(Collection entries)

-=-=-=-=-

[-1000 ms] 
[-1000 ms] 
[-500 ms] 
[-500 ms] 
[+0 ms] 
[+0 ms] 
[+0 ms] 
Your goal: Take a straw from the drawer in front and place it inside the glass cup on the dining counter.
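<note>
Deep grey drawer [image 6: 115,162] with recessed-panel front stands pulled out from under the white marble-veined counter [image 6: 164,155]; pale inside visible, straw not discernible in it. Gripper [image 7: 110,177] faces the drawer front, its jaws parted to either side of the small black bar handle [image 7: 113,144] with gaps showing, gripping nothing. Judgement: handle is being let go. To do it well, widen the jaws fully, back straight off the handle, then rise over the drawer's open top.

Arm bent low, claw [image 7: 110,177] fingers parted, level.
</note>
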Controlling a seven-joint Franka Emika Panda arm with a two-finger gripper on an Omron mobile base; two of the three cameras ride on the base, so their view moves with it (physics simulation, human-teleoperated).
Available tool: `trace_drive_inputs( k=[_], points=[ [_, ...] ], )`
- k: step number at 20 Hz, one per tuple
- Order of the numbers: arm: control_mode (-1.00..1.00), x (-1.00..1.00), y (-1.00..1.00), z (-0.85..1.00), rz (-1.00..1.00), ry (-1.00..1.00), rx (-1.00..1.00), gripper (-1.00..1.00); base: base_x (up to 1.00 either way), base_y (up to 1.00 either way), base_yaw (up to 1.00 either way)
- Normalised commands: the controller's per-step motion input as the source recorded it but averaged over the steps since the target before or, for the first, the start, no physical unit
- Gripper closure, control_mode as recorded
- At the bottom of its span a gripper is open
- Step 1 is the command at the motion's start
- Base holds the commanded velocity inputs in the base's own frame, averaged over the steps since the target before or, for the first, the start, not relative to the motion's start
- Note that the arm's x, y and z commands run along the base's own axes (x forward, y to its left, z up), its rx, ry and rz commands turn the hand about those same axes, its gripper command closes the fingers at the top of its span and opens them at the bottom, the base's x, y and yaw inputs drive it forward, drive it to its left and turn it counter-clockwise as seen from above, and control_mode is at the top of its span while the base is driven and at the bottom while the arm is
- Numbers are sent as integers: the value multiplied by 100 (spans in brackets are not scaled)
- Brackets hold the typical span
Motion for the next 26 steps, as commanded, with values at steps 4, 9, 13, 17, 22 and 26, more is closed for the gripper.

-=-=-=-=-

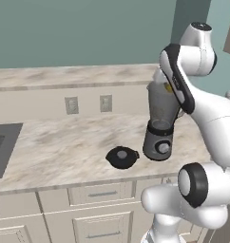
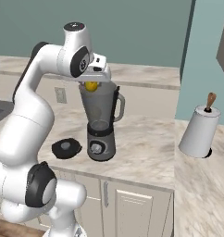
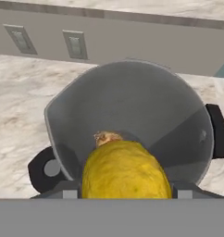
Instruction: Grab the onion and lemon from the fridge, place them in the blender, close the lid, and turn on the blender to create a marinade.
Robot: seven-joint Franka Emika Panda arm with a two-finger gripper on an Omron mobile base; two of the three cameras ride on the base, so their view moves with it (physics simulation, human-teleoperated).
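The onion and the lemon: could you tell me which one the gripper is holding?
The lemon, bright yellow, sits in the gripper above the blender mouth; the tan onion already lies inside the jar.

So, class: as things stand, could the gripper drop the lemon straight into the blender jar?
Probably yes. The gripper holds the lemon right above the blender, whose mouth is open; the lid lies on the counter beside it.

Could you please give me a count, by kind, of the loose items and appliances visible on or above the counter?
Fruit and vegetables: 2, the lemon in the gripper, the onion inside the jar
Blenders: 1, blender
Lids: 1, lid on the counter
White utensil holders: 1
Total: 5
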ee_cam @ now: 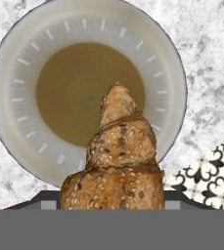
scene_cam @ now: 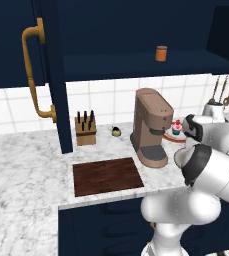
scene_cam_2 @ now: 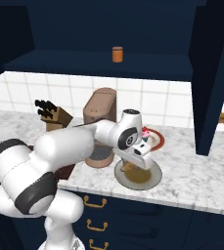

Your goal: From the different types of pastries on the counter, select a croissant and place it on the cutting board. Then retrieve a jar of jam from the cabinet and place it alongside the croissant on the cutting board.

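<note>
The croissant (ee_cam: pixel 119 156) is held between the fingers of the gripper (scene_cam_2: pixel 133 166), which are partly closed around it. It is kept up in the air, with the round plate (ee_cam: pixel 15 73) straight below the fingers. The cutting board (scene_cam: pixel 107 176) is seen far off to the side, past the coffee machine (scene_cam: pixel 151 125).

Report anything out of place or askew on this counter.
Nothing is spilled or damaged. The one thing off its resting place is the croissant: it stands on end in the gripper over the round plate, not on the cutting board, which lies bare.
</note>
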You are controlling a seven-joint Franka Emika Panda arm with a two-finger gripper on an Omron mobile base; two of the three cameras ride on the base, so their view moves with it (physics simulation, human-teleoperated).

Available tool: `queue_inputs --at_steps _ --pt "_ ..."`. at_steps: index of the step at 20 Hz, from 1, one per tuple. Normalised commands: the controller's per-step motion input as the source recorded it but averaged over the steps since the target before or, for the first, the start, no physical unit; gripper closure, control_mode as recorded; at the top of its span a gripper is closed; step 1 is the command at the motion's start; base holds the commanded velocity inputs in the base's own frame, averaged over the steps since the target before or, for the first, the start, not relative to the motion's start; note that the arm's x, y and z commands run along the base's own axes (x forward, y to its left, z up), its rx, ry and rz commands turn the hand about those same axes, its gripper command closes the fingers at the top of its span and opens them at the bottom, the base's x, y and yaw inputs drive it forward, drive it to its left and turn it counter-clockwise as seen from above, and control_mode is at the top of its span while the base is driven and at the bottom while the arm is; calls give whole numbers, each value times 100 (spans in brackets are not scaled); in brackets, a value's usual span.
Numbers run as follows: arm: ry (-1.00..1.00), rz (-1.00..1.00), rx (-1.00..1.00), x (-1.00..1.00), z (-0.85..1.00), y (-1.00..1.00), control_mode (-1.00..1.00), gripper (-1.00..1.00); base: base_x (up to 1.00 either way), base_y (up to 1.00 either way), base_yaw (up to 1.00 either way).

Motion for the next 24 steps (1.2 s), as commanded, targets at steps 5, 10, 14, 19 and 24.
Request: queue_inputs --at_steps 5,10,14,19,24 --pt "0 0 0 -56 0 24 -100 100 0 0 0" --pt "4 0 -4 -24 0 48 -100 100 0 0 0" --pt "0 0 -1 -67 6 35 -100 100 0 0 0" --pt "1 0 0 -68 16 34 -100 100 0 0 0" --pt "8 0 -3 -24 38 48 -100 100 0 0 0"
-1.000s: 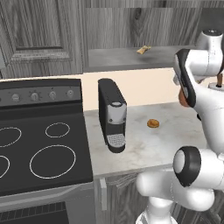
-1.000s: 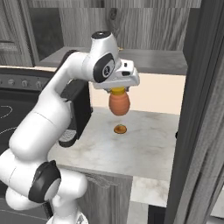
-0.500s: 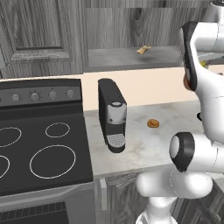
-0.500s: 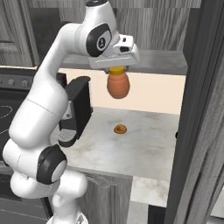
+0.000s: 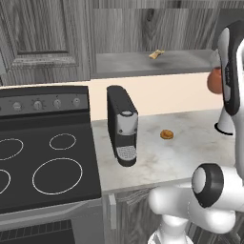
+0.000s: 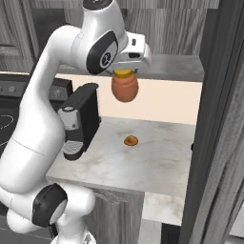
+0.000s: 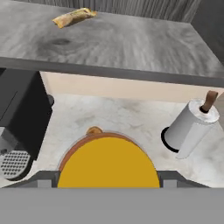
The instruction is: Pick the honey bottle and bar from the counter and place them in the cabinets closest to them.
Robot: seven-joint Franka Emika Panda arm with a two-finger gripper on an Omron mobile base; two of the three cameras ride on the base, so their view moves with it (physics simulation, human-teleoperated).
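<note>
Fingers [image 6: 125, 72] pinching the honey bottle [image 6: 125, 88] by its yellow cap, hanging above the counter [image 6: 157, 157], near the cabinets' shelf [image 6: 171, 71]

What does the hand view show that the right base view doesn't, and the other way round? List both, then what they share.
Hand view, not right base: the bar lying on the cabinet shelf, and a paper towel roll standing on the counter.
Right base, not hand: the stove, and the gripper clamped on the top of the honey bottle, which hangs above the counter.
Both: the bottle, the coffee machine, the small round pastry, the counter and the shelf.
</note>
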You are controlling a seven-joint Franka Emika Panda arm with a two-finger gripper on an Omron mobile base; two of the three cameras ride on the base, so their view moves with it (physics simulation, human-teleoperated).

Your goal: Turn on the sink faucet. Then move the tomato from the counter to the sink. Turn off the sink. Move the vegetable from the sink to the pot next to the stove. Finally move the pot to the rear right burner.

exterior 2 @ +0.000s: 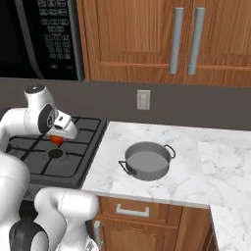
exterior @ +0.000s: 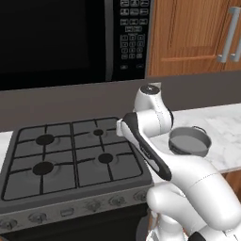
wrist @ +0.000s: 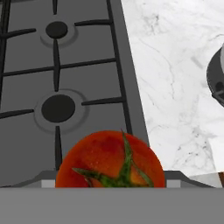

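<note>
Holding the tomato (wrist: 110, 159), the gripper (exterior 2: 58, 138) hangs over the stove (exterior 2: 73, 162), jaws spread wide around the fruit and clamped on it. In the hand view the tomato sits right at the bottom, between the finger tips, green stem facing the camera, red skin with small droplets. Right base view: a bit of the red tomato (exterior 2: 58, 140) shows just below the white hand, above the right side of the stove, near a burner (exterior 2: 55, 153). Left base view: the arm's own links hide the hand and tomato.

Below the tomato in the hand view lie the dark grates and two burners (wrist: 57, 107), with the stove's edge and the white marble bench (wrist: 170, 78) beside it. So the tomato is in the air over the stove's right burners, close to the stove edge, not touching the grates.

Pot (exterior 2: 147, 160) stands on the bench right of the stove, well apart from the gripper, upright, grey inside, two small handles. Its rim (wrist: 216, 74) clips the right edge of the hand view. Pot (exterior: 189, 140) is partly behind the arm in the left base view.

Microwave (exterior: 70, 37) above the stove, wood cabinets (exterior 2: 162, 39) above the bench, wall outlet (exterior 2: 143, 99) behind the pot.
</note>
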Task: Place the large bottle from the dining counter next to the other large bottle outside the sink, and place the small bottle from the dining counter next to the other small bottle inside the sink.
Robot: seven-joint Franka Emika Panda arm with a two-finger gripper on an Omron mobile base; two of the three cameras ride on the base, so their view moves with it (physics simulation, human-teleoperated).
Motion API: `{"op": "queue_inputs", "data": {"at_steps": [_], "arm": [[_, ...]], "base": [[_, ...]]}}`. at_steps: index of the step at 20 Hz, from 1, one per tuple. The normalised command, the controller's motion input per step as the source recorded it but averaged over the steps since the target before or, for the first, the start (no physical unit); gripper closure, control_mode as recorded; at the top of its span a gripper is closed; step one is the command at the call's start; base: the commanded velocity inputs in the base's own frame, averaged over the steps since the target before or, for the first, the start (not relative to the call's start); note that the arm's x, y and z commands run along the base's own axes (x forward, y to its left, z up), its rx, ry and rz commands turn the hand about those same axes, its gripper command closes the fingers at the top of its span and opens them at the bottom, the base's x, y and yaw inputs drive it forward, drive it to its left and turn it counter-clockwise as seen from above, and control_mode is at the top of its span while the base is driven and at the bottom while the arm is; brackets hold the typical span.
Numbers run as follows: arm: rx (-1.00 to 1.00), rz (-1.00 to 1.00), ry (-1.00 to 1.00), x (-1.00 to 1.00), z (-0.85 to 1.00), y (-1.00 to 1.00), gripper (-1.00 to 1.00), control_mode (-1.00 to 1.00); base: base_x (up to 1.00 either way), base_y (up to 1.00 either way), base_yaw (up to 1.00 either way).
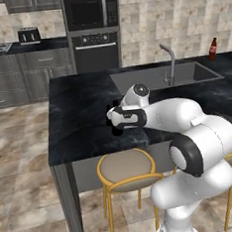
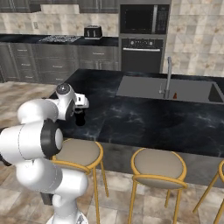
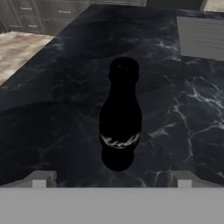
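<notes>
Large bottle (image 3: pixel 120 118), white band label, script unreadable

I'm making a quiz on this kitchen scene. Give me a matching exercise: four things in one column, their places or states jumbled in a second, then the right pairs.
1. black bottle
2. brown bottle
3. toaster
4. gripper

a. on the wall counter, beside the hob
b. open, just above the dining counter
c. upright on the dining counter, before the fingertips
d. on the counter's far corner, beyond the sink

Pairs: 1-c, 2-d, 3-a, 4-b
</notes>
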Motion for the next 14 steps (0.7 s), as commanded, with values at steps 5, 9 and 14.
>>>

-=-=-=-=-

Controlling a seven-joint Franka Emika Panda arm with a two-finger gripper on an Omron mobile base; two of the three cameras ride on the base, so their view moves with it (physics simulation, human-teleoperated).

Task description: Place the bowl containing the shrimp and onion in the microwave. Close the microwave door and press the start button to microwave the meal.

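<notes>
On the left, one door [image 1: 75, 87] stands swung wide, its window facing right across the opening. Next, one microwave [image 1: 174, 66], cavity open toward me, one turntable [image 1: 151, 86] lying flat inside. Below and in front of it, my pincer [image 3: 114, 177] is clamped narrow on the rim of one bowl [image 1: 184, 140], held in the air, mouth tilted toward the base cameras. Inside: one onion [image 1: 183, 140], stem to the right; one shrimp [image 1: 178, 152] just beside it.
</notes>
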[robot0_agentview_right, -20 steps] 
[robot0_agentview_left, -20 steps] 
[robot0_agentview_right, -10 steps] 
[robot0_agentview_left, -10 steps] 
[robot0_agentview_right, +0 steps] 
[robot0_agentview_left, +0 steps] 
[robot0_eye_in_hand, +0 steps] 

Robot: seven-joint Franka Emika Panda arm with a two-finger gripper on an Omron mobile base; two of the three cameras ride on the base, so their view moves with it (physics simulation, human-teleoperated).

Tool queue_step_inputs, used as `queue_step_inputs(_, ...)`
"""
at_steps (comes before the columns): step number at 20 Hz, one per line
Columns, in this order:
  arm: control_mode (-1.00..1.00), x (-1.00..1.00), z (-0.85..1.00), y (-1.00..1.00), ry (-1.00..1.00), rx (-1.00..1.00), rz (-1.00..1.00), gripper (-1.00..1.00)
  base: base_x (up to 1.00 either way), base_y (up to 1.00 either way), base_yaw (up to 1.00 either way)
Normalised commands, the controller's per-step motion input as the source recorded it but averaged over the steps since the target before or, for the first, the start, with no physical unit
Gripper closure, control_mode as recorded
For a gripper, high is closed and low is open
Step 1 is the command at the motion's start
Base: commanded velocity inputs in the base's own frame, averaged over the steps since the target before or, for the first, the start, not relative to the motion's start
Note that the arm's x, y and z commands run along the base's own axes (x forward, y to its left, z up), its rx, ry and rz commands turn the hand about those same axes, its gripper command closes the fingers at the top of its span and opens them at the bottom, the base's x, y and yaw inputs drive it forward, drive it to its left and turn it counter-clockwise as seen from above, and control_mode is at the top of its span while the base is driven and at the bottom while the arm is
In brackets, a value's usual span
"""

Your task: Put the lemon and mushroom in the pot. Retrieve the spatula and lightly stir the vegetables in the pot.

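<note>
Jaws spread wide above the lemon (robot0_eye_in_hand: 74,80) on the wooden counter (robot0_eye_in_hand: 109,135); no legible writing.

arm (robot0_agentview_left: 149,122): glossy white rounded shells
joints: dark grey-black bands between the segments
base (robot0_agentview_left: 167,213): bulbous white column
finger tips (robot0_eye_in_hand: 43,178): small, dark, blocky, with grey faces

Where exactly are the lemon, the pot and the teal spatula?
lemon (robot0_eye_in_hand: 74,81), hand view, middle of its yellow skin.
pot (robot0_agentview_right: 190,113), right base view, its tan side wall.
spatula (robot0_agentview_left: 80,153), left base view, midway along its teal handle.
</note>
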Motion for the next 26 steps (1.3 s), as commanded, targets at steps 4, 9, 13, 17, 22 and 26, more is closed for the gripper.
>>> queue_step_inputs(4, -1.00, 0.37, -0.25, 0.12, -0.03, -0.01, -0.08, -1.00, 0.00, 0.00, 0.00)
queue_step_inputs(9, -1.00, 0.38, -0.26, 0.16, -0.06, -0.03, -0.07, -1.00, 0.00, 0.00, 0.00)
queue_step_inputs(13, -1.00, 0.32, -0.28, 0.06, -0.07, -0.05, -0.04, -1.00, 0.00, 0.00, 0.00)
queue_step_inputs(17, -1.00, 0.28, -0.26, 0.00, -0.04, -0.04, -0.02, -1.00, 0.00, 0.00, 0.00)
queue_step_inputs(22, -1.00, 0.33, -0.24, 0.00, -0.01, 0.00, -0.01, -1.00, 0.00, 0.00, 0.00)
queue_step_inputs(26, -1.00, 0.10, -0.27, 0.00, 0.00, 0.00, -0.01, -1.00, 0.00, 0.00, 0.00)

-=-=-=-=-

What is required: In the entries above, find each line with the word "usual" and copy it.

Finished exercise:
Available tool: `queue_inputs --at_steps _ --pt "_ ..."`. at_steps: index of the step at 20 Hz, from 1, one per tuple. Normalised commands: the controller's per-step motion input as the source recorded it but averaged over the steps since the target before or, for the first, the start, no physical unit; gripper closure, control_mode as recorded; at the top of its span a gripper is closed; step 1 is the command at the motion's start; base holds the commanded velocity inputs in the base's own frame, averaged over the steps since the target before or, for the first, the start, not relative to the motion's start; note that the arm's x, y and z commands run along the base's own axes (x forward, y to its left, z up), its rx, ry and rz commands turn the hand about those same axes, its gripper command closes the fingers at the top of its span and opens them at the bottom, the base's x, y and yaw inputs drive it forward, drive it to its left and turn it counter-clockwise as seen from above, and control_mode is at the top of its span while the base is driven and at the bottom while the arm is; calls give whole numbers, each value times 100 (spans in brackets are not scaled); in brackets, a value's usual span.
In brackets, a value's usual span

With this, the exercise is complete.